-- TASK GOAL --
Exact reproduction of all the data is needed.

────────────────────

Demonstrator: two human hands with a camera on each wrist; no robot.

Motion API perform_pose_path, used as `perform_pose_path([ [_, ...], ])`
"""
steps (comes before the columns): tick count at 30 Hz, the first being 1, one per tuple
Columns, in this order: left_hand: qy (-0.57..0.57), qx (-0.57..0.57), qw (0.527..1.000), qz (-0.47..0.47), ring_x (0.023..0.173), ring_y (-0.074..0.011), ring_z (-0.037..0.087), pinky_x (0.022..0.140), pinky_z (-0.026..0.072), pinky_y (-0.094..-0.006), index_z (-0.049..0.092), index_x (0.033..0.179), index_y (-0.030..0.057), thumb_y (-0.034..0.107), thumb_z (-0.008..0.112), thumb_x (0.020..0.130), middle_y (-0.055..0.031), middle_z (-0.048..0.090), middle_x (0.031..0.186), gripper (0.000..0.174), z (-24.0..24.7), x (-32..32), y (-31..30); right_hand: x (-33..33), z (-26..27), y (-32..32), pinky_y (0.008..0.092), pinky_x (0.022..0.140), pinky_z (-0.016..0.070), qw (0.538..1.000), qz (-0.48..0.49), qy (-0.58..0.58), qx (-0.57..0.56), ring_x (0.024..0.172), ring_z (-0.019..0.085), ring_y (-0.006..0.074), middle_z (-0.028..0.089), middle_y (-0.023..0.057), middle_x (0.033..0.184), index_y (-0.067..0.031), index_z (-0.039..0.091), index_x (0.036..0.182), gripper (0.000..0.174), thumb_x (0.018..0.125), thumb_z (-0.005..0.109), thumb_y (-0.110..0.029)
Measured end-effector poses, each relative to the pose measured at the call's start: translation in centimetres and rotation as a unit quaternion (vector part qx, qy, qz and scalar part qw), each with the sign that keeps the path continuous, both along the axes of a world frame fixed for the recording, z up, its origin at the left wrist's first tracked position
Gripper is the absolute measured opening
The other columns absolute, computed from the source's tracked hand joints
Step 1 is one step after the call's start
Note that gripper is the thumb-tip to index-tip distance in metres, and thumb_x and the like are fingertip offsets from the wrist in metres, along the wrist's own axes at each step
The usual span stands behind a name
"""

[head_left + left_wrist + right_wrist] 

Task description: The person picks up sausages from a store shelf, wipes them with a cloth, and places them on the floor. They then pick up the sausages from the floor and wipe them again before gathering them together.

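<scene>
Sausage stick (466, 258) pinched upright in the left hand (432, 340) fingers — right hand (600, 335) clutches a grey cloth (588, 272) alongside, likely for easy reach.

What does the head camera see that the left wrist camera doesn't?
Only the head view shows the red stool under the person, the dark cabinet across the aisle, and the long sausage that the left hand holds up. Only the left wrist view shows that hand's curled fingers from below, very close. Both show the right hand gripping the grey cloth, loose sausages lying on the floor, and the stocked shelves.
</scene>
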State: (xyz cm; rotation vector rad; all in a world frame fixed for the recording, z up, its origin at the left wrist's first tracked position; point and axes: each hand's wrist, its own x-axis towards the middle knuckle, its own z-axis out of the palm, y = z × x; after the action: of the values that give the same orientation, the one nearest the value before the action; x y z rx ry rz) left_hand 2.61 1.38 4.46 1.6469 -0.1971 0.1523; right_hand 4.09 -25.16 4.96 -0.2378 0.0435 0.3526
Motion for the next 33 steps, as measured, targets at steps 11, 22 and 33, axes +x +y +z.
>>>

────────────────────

-- REPLY --
Demonstrator: two human hands with a camera on each wrist; no robot.

Motion API perform_pose_path, used as `perform_pose_path([ [_, ...], ])`
"""
steps (comes before the columns): tick count at 30 Hz, the first being 1, one per tuple
Columns, in this order: left_hand: qy (-0.57..0.57), qx (-0.57..0.57), qw (0.527..1.000), qz (-0.47..0.47), ring_x (0.023..0.173), ring_y (-0.074..0.011), ring_z (-0.037..0.087), pinky_x (0.022..0.140), pinky_z (-0.026..0.072), pinky_y (-0.094..-0.006), index_z (-0.049..0.092), index_x (0.033..0.179), index_y (-0.030..0.057), thumb_y (-0.034..0.107), thumb_z (-0.008..0.112), thumb_x (0.020..0.130), middle_y (-0.055..0.031), middle_z (-0.048..0.090), middle_x (0.031..0.186), gripper (0.000..0.174), z (-24.0..24.7), x (-32..32), y (-31..30); right_hand: x (-33..33), z (-26..27), y (-32..32), pinky_y (0.008..0.092), pinky_x (0.022..0.140), pinky_z (-0.016..0.070), qw (0.538..1.000), qz (-0.48..0.49), qy (-0.58..0.58), qx (-0.57..0.56), ring_x (0.024..0.172), ring_z (-0.019..0.085), ring_y (-0.006..0.074), middle_z (-0.028..0.089), middle_y (-0.023..0.057), middle_x (0.033..0.184), index_y (-0.067..0.031), index_z (-0.039..0.091), index_x (0.036..0.182), gripper (0.000..0.174), thumb_x (0.018..0.125), thumb_z (-0.005..0.109), thumb_y (-0.110..0.029)
Measured end-effector poses, each relative to the pose measured at the call's start: translation in centimetres and rotation as a unit quaternion (vector part qx, qy, qz and scalar part qw), each with the sign that keeps the path continuous, both along the axes of a world frame fixed for the recording, z up, its origin at the left wrist's first tracked position
Gripper is the absolute measured opening
The other columns absolute, computed from the source's tracked hand joints
Step 1 is one step after the call's start
Note that gripper is the thumb-tip to index-tip distance in metres, and thumb_x and the like are fingertip offsets from the wrist in metres, along the wrist's own axes at each step
The usual span stands behind a name
"""

[head_left + left_wrist + right_wrist] 

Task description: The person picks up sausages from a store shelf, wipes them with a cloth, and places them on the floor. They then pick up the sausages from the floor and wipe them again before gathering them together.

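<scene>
Sausage stick (466, 258) pinched upright in the left hand (432, 340) fingers — right hand (600, 335) clutches a grey cloth (588, 272) alongside, likely for easy reach.

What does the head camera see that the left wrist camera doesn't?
Only the head view shows the red stool under the person, the dark cabinet across the aisle, and the long sausage that the left hand holds up. Only the left wrist view shows that hand's curled fingers from below, very close. Both show the right hand gripping the grey cloth, loose sausages lying on the floor, and the stocked shelves.
</scene>
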State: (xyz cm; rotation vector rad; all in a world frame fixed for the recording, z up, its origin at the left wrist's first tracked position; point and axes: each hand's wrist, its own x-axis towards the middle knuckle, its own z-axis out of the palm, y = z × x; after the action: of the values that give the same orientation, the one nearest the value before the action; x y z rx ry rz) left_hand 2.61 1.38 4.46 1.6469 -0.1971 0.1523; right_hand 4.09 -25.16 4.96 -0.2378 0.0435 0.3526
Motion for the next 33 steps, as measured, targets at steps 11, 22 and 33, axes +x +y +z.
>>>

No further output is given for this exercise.